* _Exercise requirements_
Output the listing below in full, exactly as written.

* _The data_
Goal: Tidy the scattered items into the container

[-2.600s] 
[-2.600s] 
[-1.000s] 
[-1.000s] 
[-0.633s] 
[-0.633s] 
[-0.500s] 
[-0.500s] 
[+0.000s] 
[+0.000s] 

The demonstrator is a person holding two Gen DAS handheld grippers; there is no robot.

* _Output_
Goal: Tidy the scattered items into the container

[-2.600s] 
[-2.600s] 
[-1.000s] 
[-1.000s] 
[-0.633s] 
[-0.633s] 
[-0.500s] 
[-0.500s] 
[+0.000s] 
[+0.000s] 

The demonstrator is a person holding two Gen DAS handheld grippers; there is no robot.

Nothing else remains in this exercise.